WORK REQUEST
With the first line as the start and the line containing "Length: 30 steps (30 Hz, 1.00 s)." as the end, write out every line of the records exactly.

[RECORDS FOR THIS TASK — start]

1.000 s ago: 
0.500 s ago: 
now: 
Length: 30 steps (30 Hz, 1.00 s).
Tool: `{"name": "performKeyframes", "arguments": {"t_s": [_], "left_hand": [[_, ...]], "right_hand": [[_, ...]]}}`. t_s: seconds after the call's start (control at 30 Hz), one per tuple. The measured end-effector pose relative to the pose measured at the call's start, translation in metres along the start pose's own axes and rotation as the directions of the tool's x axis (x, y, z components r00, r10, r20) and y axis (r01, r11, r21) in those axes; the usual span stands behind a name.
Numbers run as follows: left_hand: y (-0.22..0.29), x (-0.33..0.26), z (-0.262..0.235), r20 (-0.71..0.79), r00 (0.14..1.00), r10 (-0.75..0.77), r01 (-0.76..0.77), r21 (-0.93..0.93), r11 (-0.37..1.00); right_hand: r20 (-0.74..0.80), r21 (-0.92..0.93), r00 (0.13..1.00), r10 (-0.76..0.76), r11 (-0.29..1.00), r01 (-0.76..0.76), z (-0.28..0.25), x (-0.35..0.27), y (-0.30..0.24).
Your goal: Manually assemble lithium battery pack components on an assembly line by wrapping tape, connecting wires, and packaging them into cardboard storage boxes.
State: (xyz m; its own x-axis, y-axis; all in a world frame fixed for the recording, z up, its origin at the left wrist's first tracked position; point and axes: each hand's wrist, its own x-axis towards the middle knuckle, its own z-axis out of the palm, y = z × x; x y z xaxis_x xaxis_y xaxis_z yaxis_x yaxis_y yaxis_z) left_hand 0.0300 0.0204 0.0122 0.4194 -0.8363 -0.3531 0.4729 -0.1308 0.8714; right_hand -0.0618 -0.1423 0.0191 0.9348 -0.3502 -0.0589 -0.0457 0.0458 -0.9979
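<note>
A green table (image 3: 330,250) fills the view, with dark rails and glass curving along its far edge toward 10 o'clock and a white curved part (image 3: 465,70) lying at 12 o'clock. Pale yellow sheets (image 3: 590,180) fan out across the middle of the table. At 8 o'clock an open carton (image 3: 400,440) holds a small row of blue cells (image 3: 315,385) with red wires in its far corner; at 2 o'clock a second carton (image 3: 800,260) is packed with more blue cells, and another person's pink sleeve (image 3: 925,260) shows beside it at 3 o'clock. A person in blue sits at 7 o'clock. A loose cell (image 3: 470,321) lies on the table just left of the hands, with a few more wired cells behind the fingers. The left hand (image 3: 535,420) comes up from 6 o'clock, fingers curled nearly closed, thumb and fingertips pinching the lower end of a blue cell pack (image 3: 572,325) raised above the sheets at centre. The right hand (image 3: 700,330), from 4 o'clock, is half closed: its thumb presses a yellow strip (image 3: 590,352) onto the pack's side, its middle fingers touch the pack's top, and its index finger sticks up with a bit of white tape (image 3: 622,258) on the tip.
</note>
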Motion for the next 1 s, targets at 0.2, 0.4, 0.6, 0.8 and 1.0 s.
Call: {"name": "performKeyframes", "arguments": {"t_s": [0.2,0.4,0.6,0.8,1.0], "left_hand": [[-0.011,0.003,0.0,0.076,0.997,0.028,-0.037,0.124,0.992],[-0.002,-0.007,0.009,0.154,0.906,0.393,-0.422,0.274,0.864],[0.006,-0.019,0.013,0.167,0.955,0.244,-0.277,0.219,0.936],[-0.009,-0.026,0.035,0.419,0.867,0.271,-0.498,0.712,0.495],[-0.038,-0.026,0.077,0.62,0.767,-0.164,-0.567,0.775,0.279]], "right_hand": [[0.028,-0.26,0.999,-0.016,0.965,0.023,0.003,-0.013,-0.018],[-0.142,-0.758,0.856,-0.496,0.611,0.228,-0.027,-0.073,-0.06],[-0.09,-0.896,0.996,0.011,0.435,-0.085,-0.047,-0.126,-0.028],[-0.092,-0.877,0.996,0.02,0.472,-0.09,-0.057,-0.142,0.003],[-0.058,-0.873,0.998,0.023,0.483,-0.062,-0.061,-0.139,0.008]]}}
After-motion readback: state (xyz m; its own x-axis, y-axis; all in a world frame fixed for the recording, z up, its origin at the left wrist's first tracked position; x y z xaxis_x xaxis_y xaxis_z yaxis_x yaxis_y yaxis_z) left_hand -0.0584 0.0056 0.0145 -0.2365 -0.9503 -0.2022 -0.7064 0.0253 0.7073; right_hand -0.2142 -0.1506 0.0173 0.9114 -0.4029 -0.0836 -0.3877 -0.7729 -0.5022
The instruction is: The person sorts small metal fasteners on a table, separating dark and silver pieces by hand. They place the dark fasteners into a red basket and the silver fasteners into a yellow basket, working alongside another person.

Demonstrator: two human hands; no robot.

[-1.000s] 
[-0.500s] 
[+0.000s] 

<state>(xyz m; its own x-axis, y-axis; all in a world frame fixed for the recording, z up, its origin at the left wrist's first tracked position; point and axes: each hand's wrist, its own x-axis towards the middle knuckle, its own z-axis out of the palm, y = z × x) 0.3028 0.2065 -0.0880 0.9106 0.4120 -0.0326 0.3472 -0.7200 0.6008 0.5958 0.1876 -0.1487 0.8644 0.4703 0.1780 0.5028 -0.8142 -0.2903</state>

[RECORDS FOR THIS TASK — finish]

YOUR SOLUTION
1.000 s ago: 
0.500 s ago: 
now: 
Length: 30 steps (30 Hz, 1.00 s).

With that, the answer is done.